Nesse sentido, ela observa que qualquer interpretação relativa à homoafetividade nesses poemas corais não passa de uma visão anacrônica.  Ao citar Maria Fernanda Brasete, ela diz que relação entre pessoas de mesmo sexo naquele tempo era algo tão natural que não haveria porque rotulá-lo. Brasete conclui que falar de erotismo grego não é o mesmo que falar de sexualidade, “porque, em primeiro lugar, não se trata de fenômenos atemporais e, por conseguinte, não podem ser descontextualizados das práticas sociais institucionalizadas numa determinada comunidade histórica”. Nesse sentido, Giuliana  Ragusa entende que seria preciso, hoje, fazer uma revisão da obra de Safo de forma a entender, a partir da performance, uma maior atenção à signos que estejam relacionados ao mundo feminino das partenói e, com efeito, à coralidade em si - segundo ela, um elemento subestimado senão ausente nas leituras modernas dos poemas de Safo. 

Essa leitura “moderna”, diz ela, insiste em “tomar por íntima, pessoal e privada a voz de seus versos, nos quais Safo manipula com perícia a linguagem de modo a criar a impressão de intimidade”. Esse “clima” acaba dando (para os ouvintes modernos) essa impressão de canções compostas para um grupo fechado de moças. Ao analisar o corpus de Safo a partir dessa perspectiva, a autora observa elementos presentes nos fragmentos, que apontam para o universo do universo das parthénos: “Entrelaçam-se no mundo do gámos, essencialmente feminino, a coralidade, o erotismo, a beleza. Entrelaça-se estreitamente à mélica sáfica essa trama que sustenta as relações e mesmo a função essencial do grupo de parthénoi, amiúde relacionado à persona de Safo nas composições, de modo coletivo ou individualizado”. 

O parthénos, ela reitera, é um termo ligado ao status “transicional na vida feminina, entre a tenra infância e a idade adulta, esta nomeada em gynḗ, termo que indica a participação no mundo do sexo a partir do casamento”. Porém Giuliana diz que na vida das coreutas, esse momento de transição é, também um momento de crise: é o momento em que elas deixam para trás infância e os cuidados de suas mães e entram no mundo de sexualidade, de maternidade. Essa transição era como se fosse uma pequena morte. 

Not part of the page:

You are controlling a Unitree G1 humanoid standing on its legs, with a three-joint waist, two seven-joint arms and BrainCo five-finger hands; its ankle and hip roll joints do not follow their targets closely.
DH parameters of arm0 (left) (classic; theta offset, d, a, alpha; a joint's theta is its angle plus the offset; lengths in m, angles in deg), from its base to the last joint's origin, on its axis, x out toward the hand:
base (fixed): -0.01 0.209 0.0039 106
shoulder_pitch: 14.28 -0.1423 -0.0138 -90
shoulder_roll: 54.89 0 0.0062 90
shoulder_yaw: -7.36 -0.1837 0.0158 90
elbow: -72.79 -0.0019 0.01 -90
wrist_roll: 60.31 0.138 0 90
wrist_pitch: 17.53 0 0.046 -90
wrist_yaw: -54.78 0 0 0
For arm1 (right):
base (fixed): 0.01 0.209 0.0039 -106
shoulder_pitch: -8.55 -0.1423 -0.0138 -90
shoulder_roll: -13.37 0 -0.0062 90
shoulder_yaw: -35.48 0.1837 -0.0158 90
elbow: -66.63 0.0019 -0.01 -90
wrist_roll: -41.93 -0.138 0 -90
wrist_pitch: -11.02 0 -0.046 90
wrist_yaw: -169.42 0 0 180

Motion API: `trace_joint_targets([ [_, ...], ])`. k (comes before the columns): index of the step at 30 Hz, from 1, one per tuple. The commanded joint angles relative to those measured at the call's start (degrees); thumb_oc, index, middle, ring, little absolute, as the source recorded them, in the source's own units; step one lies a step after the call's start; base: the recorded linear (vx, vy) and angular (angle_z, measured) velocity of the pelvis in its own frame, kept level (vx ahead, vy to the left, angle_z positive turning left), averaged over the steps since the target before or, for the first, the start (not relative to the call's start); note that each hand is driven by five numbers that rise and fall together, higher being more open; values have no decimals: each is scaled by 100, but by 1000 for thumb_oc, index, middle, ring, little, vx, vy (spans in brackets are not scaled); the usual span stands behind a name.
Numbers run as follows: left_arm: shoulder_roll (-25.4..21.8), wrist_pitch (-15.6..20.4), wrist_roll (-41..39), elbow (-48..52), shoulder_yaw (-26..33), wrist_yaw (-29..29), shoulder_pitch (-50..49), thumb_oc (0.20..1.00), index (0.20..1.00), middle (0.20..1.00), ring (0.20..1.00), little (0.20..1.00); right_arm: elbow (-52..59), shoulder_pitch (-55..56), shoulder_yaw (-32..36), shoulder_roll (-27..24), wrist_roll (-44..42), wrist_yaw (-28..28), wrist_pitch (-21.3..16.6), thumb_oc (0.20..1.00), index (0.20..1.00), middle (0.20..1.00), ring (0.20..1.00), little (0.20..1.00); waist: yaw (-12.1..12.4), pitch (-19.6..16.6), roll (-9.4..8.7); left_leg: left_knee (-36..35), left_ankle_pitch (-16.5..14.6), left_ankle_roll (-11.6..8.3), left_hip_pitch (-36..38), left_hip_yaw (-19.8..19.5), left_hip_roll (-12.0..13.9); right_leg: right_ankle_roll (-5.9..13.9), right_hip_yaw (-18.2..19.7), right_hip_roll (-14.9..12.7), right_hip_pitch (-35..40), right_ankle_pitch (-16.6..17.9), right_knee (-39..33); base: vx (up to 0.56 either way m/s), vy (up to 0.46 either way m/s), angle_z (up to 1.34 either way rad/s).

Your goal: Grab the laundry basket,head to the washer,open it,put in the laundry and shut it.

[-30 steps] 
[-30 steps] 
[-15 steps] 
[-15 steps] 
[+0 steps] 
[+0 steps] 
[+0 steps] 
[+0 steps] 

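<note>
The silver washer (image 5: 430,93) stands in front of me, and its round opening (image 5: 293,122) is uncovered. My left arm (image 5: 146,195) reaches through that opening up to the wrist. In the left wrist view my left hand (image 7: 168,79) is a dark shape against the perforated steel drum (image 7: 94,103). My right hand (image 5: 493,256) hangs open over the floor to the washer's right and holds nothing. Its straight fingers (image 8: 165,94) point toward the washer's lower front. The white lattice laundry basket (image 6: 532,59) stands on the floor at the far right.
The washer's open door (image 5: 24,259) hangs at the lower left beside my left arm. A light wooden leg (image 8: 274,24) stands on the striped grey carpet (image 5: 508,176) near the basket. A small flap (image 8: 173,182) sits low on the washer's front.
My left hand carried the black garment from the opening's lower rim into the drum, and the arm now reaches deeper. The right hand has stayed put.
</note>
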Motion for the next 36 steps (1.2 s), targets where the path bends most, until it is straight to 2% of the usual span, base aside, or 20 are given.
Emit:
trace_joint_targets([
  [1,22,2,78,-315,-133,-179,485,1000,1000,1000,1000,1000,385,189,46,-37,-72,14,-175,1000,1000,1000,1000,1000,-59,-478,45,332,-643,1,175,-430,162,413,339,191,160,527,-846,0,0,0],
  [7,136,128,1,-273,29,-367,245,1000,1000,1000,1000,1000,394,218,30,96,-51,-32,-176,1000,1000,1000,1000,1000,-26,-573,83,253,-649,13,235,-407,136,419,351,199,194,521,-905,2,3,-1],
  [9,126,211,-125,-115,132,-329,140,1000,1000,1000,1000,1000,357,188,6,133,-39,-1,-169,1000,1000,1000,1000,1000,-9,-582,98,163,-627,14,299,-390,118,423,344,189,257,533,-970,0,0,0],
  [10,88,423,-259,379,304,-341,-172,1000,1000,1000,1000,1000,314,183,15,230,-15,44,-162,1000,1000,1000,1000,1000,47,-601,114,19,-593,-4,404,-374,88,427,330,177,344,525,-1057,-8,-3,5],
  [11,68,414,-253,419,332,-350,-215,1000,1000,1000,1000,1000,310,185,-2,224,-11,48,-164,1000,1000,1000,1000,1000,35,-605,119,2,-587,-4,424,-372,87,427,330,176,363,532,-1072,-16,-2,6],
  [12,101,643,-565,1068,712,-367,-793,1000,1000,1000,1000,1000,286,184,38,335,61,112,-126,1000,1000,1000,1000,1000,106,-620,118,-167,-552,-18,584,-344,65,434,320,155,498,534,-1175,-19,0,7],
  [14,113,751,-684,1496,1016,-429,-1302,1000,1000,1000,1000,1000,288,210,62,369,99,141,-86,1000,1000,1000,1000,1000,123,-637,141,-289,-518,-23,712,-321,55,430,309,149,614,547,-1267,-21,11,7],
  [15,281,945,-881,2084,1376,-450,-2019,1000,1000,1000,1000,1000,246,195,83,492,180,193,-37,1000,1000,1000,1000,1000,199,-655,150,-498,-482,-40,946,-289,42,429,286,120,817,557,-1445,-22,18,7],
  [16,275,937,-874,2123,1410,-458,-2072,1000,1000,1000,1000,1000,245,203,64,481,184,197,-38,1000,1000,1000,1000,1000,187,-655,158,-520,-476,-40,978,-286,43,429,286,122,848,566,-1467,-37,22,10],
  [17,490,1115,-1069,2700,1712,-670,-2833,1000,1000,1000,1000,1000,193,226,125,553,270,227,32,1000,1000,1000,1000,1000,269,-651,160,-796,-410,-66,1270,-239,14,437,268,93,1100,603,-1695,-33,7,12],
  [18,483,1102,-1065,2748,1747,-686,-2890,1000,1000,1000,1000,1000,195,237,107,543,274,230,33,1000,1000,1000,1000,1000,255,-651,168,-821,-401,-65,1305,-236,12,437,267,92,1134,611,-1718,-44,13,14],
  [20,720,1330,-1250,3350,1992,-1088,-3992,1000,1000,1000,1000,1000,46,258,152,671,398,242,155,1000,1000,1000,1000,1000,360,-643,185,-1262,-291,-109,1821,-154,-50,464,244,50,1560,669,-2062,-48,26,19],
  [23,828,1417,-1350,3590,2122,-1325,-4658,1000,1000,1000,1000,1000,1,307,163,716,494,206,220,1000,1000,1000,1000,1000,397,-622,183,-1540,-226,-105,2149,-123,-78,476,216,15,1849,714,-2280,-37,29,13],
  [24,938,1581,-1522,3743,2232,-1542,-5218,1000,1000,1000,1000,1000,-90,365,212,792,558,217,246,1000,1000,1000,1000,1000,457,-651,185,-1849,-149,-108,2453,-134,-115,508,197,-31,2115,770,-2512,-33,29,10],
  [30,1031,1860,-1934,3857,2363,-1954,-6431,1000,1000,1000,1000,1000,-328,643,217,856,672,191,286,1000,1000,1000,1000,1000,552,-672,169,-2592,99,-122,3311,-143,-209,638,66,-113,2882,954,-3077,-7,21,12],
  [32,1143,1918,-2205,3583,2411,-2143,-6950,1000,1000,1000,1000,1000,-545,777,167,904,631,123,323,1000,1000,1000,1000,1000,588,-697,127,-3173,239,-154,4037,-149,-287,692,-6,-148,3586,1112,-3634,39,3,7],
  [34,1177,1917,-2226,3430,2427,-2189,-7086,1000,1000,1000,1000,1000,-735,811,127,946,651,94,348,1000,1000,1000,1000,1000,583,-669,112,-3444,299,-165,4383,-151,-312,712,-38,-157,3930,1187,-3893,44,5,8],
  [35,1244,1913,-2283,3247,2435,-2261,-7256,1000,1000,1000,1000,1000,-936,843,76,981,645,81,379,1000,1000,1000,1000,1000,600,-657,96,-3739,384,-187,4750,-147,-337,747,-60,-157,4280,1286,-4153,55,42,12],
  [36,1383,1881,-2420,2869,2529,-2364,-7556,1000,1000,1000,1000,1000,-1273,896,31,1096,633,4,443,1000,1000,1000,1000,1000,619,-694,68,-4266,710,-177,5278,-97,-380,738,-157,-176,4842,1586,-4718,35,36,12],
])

A lembrança daqueles momentos de transição, de formação e as relações interpessoais como parthenós porém representaram momentos importantes que elas carregarão para o resto de suas vidas. “Pela linguagem da coralidade e da poética sáfica se neutraliza o trauma da separação”, diz. Por fim, como diz Giuliana Ragusa, seria importante, pois, entender a poesia de Safo sob a perspectiva performática – e a poesia grega em geral, no sentido de que elas tinham essencialmente por propósito uma performance, ou seja, uma representação  pública, e eram destinadas a declamação – seja por Safo ou por um coral.


REFERÊNCIA 

RAGUSA, Giuliana.  A coralidade e o mundo das parthénoi na poesia mélica de Safo. Aletria, Belo Horizonte, v. 29, n. 4, p. 85-111, 2019 eISSN: 2317-2096 DOI: 10.17851/2317-2096.29.4.85-111.